Exercise requirements
Everything in the data below is to be reproduced without any deviation.

Source data
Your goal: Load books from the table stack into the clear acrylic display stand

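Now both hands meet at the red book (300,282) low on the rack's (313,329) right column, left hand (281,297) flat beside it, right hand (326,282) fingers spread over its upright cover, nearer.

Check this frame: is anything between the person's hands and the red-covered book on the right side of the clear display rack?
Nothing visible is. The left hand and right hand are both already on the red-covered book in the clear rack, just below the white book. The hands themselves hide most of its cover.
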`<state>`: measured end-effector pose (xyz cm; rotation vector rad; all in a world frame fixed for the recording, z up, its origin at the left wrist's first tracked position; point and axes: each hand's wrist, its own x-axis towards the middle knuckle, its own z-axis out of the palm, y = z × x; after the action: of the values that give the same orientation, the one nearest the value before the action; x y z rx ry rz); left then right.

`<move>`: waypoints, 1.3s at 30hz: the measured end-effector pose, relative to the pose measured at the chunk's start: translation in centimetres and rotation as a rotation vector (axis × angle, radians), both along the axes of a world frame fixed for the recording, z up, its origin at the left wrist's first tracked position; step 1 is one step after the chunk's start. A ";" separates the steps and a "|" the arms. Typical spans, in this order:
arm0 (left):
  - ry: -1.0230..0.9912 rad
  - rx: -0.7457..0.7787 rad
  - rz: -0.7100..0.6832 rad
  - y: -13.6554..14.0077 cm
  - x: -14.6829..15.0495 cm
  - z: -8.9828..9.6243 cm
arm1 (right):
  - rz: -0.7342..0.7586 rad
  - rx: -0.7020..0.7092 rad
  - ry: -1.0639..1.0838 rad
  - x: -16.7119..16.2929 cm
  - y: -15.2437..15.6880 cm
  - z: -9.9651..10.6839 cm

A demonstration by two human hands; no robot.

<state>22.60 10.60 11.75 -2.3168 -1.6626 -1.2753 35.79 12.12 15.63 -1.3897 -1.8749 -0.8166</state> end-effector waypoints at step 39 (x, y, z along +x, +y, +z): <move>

Solution
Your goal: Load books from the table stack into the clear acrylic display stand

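Now both hands meet at the red book (300,282) low on the rack's (313,329) right column, left hand (281,297) flat beside it, right hand (326,282) fingers spread over its upright cover, nearer.

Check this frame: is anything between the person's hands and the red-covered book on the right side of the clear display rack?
Nothing visible is. The left hand and right hand are both already on the red-covered book in the clear rack, just below the white book. The hands themselves hide most of its cover.
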`<state>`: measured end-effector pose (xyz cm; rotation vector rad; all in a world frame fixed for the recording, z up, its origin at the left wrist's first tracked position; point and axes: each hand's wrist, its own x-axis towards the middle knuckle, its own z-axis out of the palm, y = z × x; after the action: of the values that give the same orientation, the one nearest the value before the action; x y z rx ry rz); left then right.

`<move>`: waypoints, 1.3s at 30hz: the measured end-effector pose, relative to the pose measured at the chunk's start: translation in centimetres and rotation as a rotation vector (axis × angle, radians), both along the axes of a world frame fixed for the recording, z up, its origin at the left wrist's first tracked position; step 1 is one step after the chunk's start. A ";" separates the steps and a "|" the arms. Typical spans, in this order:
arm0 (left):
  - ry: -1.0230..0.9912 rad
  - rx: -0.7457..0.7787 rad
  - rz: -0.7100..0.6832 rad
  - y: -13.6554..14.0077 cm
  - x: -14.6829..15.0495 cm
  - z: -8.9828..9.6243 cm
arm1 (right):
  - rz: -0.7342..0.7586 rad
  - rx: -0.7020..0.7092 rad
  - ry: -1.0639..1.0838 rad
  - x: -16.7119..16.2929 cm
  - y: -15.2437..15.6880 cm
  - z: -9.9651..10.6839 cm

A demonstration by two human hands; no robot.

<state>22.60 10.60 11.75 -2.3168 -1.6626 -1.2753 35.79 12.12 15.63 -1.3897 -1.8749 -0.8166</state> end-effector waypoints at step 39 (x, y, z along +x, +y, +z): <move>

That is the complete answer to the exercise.